散歩の達人には、歩き仲間がいます。
運動好きの友人がいて、いつも同じ時間に歩くのが習慣になっているのもいいでしょう。
相手がいると「よし。もう少し先まで歩こうか」という気持ちが強くなります。
しかし、やはり一般的には「夫婦」で散歩をすることが多いはずです。
何しろ同じ屋根の下で暮らしていますから、比較的、生活リズムも合わせやすいことでしょう。

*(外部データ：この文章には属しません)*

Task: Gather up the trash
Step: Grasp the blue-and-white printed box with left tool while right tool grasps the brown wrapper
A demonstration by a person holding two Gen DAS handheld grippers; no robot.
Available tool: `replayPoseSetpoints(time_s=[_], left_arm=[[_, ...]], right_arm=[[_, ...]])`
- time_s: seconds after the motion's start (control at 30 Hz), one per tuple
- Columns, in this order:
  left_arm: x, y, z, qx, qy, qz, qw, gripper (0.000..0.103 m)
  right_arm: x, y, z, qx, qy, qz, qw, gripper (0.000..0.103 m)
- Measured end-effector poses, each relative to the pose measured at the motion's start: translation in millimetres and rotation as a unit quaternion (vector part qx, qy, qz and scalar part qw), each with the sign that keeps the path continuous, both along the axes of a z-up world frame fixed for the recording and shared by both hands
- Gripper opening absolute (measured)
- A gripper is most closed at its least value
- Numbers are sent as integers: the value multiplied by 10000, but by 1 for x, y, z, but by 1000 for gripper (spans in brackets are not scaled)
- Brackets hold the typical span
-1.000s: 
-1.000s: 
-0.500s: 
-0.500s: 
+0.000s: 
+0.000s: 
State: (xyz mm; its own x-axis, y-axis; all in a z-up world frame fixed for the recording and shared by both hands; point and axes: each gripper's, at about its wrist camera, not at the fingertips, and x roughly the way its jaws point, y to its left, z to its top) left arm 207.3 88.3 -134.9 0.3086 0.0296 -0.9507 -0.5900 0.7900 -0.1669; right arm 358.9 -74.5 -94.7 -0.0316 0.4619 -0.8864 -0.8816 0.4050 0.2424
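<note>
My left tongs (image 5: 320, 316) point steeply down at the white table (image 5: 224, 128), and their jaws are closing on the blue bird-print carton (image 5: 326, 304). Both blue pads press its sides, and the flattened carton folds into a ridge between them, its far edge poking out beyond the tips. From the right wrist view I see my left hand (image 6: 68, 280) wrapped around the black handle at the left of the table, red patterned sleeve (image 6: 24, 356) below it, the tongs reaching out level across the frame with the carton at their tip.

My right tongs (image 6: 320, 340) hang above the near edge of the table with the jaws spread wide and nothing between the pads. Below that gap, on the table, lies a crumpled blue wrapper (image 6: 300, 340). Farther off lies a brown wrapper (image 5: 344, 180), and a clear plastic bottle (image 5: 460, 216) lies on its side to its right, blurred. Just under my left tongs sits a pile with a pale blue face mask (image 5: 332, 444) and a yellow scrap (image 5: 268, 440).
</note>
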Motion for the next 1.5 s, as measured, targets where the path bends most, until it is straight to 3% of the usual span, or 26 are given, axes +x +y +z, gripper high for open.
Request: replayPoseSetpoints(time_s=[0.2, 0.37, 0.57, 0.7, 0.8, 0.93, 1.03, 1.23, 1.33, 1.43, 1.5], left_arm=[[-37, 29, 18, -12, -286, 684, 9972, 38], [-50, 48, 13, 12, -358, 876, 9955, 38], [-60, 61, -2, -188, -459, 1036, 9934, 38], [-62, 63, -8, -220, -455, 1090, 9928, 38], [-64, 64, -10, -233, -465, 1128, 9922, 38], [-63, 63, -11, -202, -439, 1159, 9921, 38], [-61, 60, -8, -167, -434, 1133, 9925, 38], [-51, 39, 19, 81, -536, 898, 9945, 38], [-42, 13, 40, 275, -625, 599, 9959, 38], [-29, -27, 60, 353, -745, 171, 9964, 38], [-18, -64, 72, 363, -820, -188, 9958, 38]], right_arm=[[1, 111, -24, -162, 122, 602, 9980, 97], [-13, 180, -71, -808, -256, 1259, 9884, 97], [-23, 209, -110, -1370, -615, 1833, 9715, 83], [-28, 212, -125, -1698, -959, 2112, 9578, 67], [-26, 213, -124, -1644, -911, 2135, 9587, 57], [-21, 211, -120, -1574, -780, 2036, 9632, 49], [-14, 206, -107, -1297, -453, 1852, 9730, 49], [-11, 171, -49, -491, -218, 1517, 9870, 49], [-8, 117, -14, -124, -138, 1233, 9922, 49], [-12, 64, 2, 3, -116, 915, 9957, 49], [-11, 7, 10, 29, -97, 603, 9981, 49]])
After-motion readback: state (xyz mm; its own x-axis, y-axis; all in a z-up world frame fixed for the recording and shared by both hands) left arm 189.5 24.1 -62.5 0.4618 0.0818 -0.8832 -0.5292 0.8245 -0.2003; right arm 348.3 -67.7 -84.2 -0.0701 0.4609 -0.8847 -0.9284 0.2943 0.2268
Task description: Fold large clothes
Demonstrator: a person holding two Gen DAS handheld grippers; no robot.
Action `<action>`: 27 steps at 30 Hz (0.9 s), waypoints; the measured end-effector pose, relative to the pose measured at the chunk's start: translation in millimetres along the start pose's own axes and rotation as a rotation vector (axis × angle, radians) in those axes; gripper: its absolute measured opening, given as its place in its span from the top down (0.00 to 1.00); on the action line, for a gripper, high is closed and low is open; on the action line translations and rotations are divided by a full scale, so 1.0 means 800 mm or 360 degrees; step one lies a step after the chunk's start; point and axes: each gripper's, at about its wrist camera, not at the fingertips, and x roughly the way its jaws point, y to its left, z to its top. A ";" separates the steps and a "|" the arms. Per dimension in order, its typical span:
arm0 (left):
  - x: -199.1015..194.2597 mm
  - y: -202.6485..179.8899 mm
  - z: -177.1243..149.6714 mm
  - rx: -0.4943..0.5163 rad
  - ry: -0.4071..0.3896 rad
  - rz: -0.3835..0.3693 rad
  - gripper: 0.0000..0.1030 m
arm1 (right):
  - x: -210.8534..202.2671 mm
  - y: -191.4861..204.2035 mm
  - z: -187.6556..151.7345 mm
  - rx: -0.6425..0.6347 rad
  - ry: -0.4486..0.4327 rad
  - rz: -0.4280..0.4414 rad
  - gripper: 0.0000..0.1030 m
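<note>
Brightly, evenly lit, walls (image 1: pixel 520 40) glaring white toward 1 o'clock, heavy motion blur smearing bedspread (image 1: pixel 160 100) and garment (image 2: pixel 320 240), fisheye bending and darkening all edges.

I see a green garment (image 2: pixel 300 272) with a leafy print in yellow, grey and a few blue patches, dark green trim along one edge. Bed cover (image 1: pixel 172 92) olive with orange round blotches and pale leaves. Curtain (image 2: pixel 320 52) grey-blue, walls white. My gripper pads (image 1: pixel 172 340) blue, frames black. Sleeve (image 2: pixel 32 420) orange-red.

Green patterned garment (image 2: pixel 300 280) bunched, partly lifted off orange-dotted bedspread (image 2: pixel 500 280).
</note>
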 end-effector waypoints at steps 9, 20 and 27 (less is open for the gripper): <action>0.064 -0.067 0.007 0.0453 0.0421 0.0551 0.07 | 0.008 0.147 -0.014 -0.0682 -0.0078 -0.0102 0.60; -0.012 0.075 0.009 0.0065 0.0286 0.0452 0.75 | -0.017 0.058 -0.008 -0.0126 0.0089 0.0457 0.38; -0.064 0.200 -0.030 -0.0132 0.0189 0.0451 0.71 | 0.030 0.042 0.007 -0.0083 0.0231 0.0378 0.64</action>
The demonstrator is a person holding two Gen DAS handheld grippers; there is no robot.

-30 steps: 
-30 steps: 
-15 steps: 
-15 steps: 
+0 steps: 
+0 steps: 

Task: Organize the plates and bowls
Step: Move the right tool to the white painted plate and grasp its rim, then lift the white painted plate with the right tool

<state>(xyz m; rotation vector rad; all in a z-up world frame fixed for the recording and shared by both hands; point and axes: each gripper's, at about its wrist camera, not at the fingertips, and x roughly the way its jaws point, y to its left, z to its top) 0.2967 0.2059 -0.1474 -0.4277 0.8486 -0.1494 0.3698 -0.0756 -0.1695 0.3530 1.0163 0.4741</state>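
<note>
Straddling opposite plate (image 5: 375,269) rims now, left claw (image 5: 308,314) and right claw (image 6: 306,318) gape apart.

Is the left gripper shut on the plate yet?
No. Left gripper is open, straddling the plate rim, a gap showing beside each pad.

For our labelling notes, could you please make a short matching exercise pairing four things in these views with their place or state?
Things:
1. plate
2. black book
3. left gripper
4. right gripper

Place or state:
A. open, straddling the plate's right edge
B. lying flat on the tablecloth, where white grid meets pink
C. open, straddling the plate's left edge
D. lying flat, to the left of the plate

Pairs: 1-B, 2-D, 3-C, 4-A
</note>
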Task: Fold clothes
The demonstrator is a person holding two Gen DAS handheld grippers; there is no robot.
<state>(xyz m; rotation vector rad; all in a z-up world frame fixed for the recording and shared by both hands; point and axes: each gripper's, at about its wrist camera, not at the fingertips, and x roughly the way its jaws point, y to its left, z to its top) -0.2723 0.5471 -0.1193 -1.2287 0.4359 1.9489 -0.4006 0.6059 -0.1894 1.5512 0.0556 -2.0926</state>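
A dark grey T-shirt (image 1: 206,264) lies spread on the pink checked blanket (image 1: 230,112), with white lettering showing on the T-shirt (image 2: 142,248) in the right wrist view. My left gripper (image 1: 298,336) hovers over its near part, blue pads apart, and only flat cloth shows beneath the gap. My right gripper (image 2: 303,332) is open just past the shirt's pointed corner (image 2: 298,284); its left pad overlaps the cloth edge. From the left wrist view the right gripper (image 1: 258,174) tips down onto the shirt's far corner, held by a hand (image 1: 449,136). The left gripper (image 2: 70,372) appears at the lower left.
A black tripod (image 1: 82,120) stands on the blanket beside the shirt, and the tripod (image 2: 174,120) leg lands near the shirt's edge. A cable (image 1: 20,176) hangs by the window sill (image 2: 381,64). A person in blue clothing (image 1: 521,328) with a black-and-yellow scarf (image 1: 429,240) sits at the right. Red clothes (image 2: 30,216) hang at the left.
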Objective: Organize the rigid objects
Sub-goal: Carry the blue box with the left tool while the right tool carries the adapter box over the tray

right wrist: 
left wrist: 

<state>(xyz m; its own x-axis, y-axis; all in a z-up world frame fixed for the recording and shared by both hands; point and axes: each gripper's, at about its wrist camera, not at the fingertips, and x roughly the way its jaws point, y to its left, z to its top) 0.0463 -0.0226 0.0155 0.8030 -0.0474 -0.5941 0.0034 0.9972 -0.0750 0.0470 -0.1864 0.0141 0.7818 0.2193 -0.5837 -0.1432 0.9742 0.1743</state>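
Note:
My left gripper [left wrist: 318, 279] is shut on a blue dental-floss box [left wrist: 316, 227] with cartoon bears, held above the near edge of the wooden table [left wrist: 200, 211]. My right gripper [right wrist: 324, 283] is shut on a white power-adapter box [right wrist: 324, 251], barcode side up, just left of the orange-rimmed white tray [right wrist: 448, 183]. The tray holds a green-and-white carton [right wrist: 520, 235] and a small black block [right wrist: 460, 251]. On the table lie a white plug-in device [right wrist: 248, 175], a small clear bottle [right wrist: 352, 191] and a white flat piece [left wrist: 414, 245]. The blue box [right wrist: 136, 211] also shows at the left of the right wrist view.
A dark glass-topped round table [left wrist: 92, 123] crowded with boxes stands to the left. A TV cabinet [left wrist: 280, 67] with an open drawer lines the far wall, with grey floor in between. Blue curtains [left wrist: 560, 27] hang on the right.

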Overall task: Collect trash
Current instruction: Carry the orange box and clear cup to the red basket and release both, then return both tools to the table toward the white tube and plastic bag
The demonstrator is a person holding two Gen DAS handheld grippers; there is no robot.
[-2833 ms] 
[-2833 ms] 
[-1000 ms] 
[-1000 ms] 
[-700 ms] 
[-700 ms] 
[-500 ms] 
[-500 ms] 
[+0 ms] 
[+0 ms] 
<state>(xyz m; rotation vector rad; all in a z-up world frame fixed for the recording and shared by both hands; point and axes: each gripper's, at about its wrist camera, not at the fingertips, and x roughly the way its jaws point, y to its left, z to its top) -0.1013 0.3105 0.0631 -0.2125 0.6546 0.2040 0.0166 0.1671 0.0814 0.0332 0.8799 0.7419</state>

夫婦ですから、考え方も生活スタイルも似ている部分が多いはず。
夫婦だからこそ「一緒に歩こう」という気になりやすくなるでしょう。
私の両親も、夫婦で毎日散歩をしています。
朝の6時前には、2人とも自然に目が覚めます。
高齢なので、目覚まし時計なしで、結構早い時間に目が覚めます。
まだ外は薄暗い時間です。
目覚まし時計が鳴る前、ニワトリが鳴き始める前に、起きます。
さて、ここからがポイントです。
早く起きて何もすることがなければ、テレビを見たり、新聞を読んだりするだけでしょう。
幸い、水口家では雑種犬を1匹飼っています。
名前は「クッピー」です。
「早起きしたから、犬の散歩を兼ねて歩きに行こう」
父は母を誘い、もしくは母が父を誘い、雑種犬と一緒に散歩に出かけます。
ここに夫婦円満の秘密が隠されています。
「毎日誰かと歩く」ということは「毎日会話をする」ということです。
「毎日会話を交わす」ということは「日に日に仲が深まる」ということです。
散歩の習慣が、いつしかコミュニケーションの習慣になり、絆を深めたり意識合わせの時間になったりしています。
一定のコミュニケーション量をこなしているので、夫婦で考え方のすれ違いが発生しにくくなります。
なにより、そういうきっかけを作り出しているのは、意外にも自宅で飼っている「1匹の犬」です。
私はそのとき、はっとしました。
それまでは両親の仲がいいのは、てっきり相性が初めからよかったからだと思っていました。
もちろんそういう面もあるのでしょう。
しかし、実は意外にも、自宅で飼っている犬が、夫婦円満に一役買っていると気づきました。
神様は、姿形を変えて、私たちの生活の至る所に存在すると言います。
自宅で飼っている犬こそ、夫婦円満の神様に思えてきます。
ペットの犬がいるからこそ、毎日の散歩という用事が生まれ、夫婦で会話する機会が生まれ、円満につながっています。
クッピーに話しかけました。
「神様、ありがとう」と。
すると「ばれたか」と言わんばかりの表情で、しっぽを左右に大きく振っていたのでした。